NOVATO, Calif. -
A North Bay high school has had the plug pulled on its stadium lights, at least for now.
A Marin County Superior Court judge has ruled the eight lights, 80 feet high, at San Marin High in Novato, were switched on without due process.
"We are really disappointed because we've got the lights and we can't use them," cheerleader Nikki Yates said at Thursday night's homecoming parade in downtown Novato.
As a result, homecoming, billed as a "Friday Night Lights" game has been shifted from Friday at night to Saturday for an afternoon kick-off instead.
Already, one night game has been played with the lights on, a loss to Marin Catholic on Saturday Oct. 12. Five days later, came the ruling that halted any use of the lights until at least next month.
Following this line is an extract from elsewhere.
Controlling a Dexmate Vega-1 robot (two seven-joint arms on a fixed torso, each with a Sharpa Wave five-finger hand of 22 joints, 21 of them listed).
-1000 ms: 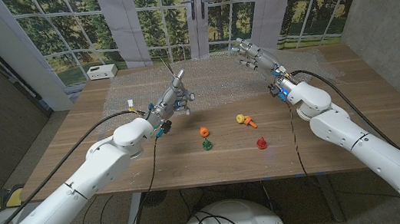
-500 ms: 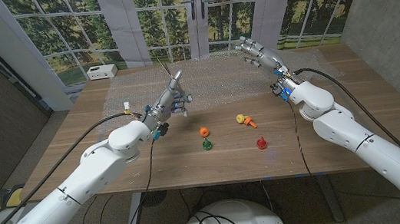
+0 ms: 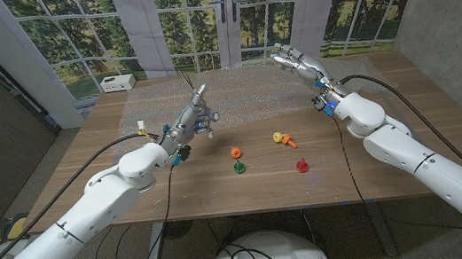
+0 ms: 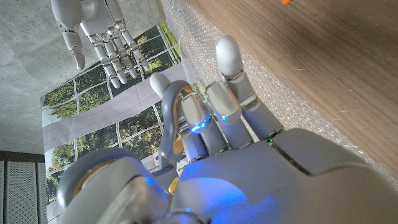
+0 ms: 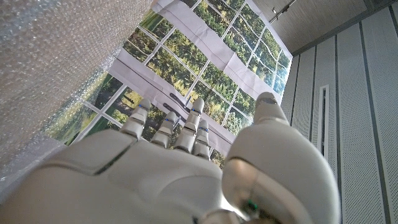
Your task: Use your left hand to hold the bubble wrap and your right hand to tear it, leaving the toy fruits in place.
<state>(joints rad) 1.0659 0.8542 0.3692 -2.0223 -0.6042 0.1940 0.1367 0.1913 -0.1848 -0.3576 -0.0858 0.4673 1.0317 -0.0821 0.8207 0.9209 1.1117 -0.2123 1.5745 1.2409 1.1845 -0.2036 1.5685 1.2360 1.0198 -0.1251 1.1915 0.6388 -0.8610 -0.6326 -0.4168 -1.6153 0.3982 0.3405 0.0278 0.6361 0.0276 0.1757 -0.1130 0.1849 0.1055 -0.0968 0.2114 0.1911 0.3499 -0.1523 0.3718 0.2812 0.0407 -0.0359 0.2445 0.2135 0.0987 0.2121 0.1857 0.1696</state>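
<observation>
My left hand [image 3: 196, 119] hovers above the bubble wrap [image 3: 236, 97] spread along the far side of the table [image 3: 131, 187], fingers apart and holding nothing. My right hand [image 3: 296, 61] hangs over the wrap's far end, fingers spread. Toy fruits [image 3: 236, 152] sit nearer, on bare wood.

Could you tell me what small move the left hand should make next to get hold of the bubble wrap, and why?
Probably lower the left hand a little onto the bubble wrap and close its fingers on the near edge. In the head view it hovers at that edge with nothing in its fingers, and the right hand is raised and open over the far side, so no tear can start until the sheet is held.
</observation>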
"I feel bad for the seniors because they've been waiting all four years to get lights and they won't get to because the neighbors didn't let them," said cheerleader Ava Rasmussen.
The high school has been in a legal tussle over the new lights and sound system for a few years.
Neighborhood critics challenged environmental review of the project, claiming that neighborhood disturbance had not been well-considered.
"It's only for the field, not for the impact around the field, which is where we live," said Mike Joly, leader of a group called Coalition to Save San Marin.
Months ago, a judge set aside the environmental impact review as inadequate, and instructed the Novato Unified School District to improve it. The new document was completed and certified last week by the school board, which voted to throw on the lights.
"I think magical is a fitting description, it was special," said Football Coach Cory Boyd, describing Saturday night's sold-out game, the first night game.
"To have the rug pulled out from under these young kids is tough," added Football Coach Dom DiMare.
Critics, who snapped photos of the lights from the neighborhood, went back to court after that debut game and complained that the school blitzed the judge.
"The court had final authority to flip the switch, not the school board," said Joly, "and they basically snuck in the Marin Catholic game, that's what happened."
Sports boosters are trying to take the setback in stride.
"No one ever said the EIR had to go back to the judge," said Ross Sargent, President of the San Marin All Sports Boosters. "Our lighting is state of the art, you cannot purchase a better lighting system anywhere on the planet."
With a Nov. 14 court date, the football season will be finished by the time the issue is resolved.
Lacrosse and soccer come next, and supporters note students who can practice and play under lights get more class time, because they aren't chasing daylight.
"The lights are important academically as well as athletically, as well as a great community magnet to bring us all together," said Sargent.
In his ruling, Judge Roy Chernus chided the district for acting prematurely, noting if they had waited another week to flip the switch, they might have had lights approved in time for homecoming.
He called it "an unnecessary civics lesson" that created frustration for everyone involved.
The one game played under lights remains a beacon for supporters.
"It give us more fuel to do it right," said DiMare," and with lots of community support, we've got even more fire to get this done."
The light and sound system cost $1.6 million, about half raised through donors.